I've been meaning to blog about this, and then getting distracted. I've been doing "voter outreach" once a week since sometime in September; I got sucked in by a volunteer recruitment person at the Minnesota State Fair, and she talked me into trying it. And it's not exactly easy, but it is possible and it's surprisingly rewarding.
I've done it from two offices -- both the Minneapolis office (near Loring Park) and the St. Paul office (at Fairview and University). I highly recommend the St. Paul office because they have parking; even if the lot by the building is full, the on-street parking in the area is all free. The area around the Minneapolis office is all two-hour metered parking and the shifts are three hours. St. Paul also has much better snacks. Last week someone had brought in a pumpkin pie.
They give you a script for phone banking, and when you come the first two times you go through training where you rehearse with another volunteer. They strongly encourage you to focus on telling compelling stories -- about yourself, about real people you know who have names and problems and families. I had actually asked for permission (over on facebook) to use the names and stories of my LGBT friends, and had explicit permission from several people, which is good because it makes me feel a lot more comfortable talking about them. (Lyda and Shawn, Jo and Jen, Benji -- all of you have been featured in these conversations, along with Mason, Tristan, and Eamon.) Studies have found that this tactic is much more effective than abstract conversations about fairness, justice, and equality.

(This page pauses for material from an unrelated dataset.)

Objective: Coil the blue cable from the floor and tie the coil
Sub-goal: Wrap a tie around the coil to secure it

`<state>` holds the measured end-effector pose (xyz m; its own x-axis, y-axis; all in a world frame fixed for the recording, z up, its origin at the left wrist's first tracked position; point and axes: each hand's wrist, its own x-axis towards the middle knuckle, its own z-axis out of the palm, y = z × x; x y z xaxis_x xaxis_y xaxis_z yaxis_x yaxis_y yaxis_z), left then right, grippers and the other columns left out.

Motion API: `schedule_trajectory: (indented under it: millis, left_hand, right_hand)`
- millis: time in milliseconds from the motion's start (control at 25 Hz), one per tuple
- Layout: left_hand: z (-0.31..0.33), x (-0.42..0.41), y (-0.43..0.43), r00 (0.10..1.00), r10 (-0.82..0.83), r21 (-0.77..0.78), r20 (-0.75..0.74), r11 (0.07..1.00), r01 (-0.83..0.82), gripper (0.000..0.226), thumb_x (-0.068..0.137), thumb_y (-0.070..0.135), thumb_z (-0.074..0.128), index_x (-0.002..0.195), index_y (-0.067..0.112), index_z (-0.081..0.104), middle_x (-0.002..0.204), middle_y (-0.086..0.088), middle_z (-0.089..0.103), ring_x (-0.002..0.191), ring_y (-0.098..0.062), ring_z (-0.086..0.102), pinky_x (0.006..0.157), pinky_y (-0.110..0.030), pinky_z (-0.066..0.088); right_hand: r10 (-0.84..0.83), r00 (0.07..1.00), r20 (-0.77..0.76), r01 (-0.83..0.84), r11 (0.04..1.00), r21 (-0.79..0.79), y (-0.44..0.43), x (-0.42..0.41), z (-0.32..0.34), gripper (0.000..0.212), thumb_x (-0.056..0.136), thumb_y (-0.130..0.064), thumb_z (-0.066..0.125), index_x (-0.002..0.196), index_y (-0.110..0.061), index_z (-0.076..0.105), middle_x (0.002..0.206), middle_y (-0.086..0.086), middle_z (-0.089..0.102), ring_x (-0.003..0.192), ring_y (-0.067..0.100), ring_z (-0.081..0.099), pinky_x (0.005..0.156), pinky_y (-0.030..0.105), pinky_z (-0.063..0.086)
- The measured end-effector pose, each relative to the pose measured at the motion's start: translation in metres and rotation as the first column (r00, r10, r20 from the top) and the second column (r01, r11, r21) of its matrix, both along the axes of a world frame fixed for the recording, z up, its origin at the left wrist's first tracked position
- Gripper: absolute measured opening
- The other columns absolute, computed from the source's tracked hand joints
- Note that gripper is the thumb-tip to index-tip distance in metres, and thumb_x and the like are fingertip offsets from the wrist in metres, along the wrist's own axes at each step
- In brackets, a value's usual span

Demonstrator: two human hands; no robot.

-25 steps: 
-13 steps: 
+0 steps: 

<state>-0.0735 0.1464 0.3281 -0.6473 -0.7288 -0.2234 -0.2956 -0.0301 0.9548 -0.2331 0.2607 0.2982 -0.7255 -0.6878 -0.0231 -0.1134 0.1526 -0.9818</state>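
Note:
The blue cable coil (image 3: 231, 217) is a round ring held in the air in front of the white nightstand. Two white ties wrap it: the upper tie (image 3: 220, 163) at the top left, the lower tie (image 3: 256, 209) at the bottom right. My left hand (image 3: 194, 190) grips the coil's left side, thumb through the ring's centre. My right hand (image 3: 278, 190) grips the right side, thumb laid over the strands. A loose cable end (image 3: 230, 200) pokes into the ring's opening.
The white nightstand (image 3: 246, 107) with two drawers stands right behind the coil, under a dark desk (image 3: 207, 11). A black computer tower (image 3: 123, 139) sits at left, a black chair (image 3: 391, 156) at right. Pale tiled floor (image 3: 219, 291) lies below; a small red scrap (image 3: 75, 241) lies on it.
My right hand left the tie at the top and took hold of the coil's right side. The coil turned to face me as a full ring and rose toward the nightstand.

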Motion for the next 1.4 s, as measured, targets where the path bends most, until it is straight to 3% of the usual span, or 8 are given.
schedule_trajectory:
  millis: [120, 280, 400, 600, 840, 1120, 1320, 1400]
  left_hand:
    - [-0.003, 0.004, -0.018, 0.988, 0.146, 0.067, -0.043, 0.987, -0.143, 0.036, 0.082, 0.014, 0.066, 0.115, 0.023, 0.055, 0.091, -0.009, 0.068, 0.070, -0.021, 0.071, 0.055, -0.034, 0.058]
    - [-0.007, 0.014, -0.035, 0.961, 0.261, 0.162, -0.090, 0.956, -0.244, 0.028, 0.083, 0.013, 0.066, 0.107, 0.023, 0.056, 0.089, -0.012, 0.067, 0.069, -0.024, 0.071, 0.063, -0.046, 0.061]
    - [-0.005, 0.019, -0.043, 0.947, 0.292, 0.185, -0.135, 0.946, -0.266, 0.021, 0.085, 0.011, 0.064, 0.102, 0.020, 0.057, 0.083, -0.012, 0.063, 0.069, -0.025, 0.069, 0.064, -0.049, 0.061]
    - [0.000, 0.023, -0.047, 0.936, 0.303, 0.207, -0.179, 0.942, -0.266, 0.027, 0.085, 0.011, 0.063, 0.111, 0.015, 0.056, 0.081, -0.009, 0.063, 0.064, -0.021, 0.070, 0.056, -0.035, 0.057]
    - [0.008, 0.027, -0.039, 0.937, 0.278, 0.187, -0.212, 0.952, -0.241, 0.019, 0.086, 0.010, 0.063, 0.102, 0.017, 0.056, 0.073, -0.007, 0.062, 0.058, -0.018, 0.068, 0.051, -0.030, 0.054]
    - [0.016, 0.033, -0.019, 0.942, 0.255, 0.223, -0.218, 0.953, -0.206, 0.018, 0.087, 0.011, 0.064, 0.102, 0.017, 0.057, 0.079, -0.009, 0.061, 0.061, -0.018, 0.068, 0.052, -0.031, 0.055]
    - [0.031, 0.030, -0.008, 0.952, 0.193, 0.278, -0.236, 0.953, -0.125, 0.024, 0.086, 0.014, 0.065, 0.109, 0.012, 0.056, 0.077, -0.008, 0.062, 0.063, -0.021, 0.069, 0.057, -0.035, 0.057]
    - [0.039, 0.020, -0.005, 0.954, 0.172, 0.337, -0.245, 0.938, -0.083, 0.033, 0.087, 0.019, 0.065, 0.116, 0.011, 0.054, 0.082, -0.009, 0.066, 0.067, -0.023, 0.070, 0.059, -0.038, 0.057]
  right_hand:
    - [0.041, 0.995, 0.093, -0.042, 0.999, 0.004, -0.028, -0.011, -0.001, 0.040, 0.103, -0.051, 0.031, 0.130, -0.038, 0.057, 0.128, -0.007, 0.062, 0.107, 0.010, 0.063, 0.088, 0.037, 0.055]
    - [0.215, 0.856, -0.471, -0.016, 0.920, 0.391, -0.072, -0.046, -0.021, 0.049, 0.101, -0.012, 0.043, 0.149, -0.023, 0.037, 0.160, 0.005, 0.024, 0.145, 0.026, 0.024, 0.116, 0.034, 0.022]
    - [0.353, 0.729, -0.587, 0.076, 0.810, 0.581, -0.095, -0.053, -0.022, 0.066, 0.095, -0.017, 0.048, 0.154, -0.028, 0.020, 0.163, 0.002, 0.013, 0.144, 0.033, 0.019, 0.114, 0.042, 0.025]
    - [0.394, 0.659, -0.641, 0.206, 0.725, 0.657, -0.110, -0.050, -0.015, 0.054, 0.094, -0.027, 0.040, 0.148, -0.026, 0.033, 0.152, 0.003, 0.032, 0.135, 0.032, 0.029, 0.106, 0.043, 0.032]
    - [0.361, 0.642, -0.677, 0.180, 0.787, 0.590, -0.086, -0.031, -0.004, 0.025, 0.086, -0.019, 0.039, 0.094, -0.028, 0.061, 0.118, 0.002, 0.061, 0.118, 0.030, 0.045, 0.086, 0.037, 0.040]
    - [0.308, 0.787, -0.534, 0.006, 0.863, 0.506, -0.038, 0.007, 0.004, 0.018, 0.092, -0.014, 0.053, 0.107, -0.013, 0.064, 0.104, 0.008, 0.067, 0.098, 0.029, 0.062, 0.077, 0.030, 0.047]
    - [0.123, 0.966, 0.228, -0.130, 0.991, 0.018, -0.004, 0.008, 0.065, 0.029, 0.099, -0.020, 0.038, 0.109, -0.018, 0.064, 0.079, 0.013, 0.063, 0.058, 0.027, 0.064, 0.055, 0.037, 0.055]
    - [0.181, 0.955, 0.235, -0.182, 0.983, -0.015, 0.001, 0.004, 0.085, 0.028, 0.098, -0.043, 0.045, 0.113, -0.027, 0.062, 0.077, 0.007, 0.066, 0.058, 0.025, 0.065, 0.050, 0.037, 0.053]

A lot of the people doing the phone banking are older straight married people with adult gay kids. They are, in fact, particularly successful at it, because the older straight married people we are trying to persuade feel comfortable talking to someone who is like them in those ways.
Honestly, although I would never discourage gay and lesbian people from doing this sort of calling, on a fundamental level I feel like this is the responsibility of straight allies (and allies with straight privilege). No one is challenging my right to be married to Ed. When I get a really awful call -- and I've had one pretty much every week -- it is still not my human rights that are being questioned. I had a call last week where the guy said that back in Vietnam, if you found a queer, "you dealt with it." I am glad that I was the one on the phone with that creep, and not the rather shy gay man who was doing phone banking on that same shift. It's upsetting to deal with people like this when you're an ally, but I know from personal experiences that it's a really different sort of upsetting when it's you who's being attacked.
It is the good calls that make it worthwhile.
Last week, my very last call was to an older man. The first question on the current script is how people are going to vote on the amendment: he said he was voting yes. The second question is whether they support same-sex marriage (because some people still have it backward, and if they're in favor of same-sex marriage and planning to vote yes, you want to clear up their confusion.) He said he didn't. The third question is whether he thought it was okay to be gay, and he said no, not really.
At that point you usually end the call, because the point of this calling is to reach people who are persuadable. I started to end the call, and the guy said, "wait, wait. So how are YOU going to vote?"
I said, "I'm going to vote no, because this amendment will hurt people I love."
And then I talked about Jo and Jen, and Lyda and Shawn, and he listened. And his voice softened, and he said that he was seventy years old, and when he was younger, there weren't any gay people. And then he backed that up and said he knew that there WERE, but they had to stay in the closet and not talk about it.
I talked about Benji: he was my first boyfriend, and he was actually a really great first boyfriend. But he would have been a TERRIBLE husband for me, because he was gay. And in fact he's married to a man; they just celebrated their second anniversary. And I've been married to my husband for sixteen years, and I said that I was so grateful things worked out the way they did. (Benji and I were never dating all that seriously, but I think the point still holds, here.)
The man laughed appreciatively and we talked some more. He didn't know any gay people -- at least, none that he knew about. (When someone has gay friends and is planning to vote yes, I always tell them that I hope before they vote they'll talk to their friends and ask them how they feel about this amendment, and whether they think it will hurt them. That's not a line I can use when someone straight up doesn't know any gay people, so far as they know.) But he listened, and he thought about it. The best part of these calls is when you have a conversation like this one, where you can hear in the other person's voice that you have opened a new window for them, one they never knew was there, and light's coming in.
He moved from "Yes" to "Undecided, and planning to give this some serious thought." And he thanked me, with real sincerity, for calling and having this conversation with him.
So, yeah. If you've thought about phone banking and you haven't done it, I would really encourage you to try it. In addition to training beforehand there's debriefing after, where you find out how many calls you made and how many people moved, so even if you had a really bad three hours you get a sense of how effective your whole group was. In addition to Minneapolis and St. Paul, there are lots of suburban locations; there are afternoon, evening, and weekend shifts; and if voter outreach just sounds too hard, there are lots of other things they need volunteers to do. (And it won't be long before they switch over to get-out-the-vote, and they will need volunteers for that, too.)